Glossolalia

As I’ve already mentioned, I saw the movie Jesus Camp the other day. One of the striking things in the film is the kids at camp “speaking in tongues.” Like probably most people, I’ve heard of this phenomenon before; I even learned that it was called glossolalia by watching the movie Where the Heart Is (the 1990 film with Dabney Coleman, Uma Thurman, and Christopher Plummer, among others). The churches that regularly encourage this practice cite its occurrence in the Bible to show that it’s divine.

When I talked about this with God, she pointed out that the modern Christians have the practice pretty much backwards. In The New Testament, the Apostles speak in tongues shortly after Jesus ascends into heaven leaving them for good. They are all sitting in a room and the Holy Spirit descends on them in the form of “tongues like as of fire.” Then they go out and start talking to the assembled multitude, and the multitude, devout men out of every nation under Heaven, each hear the words in their own native language. So the miracle of glossolalia was that the apostles spoke in their own language but were heard by each listener in the listener’s own language. In today’s churches and tents the devout speak in languages which no one understands and which linguists say don’t even have discernible syntactic structures.
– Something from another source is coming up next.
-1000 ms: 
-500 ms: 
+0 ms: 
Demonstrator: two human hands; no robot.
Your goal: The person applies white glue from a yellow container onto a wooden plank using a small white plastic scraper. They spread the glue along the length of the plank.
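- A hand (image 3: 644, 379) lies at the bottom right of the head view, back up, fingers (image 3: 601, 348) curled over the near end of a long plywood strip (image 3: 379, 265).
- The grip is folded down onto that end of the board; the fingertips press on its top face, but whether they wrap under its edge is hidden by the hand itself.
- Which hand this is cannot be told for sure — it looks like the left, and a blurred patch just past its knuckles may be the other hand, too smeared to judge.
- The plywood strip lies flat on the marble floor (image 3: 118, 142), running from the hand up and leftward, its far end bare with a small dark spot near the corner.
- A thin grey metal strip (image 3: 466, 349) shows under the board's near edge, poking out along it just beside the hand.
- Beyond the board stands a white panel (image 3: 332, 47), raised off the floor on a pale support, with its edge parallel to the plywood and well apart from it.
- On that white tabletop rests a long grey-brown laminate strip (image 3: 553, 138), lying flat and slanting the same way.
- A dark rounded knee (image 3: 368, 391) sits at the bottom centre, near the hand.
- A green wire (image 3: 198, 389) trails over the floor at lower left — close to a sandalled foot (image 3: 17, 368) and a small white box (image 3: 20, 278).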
I think that means gibberish.

So I thought, this was an obvious case of religious zealots either faking inspiration or being duped by the devil to produce a facade of a miracle. I kind of wondered why the ministers and preachers don’t put a stop to it, but then I ran across a line in the Epistle of Paul to the Corinthians where Paul says, “forbid not to speak with tongues.”
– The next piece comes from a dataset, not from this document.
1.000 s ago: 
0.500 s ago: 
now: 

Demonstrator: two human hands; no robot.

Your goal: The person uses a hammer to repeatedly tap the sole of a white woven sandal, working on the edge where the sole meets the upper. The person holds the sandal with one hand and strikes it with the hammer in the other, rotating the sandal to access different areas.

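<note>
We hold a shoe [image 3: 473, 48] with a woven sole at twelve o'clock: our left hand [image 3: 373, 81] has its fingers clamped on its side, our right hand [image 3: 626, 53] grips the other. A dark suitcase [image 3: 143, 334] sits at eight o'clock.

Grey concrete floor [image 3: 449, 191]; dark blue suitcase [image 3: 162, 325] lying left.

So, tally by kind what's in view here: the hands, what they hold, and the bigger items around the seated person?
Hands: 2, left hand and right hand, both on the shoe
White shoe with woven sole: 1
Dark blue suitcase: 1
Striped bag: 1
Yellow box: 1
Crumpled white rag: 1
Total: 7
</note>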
I thought maybe Paul was referring to genuinely speaking in tongues rather than the modern corruption, so I asked God about it. She didn’t tell me what Paul intended and she didn’t tell me whether the modern gibberish was a miracle or not. What she did tell me was that it didn’t matter if they performed a miracle or not, what mattered was why they did it. If they did it to be closer to God, than that was great. If they did it to show others that they were close to God, than that was simply vanity and did not help their chances of getting into Heaven.

So the bottom line is that God cares more about intent than actions, even though the actions express the intent. She did add that while this works for her, that it’s not a good idea for our courts. Apparently they don’t have access to the same evidence that she does when it comes to discerning intent.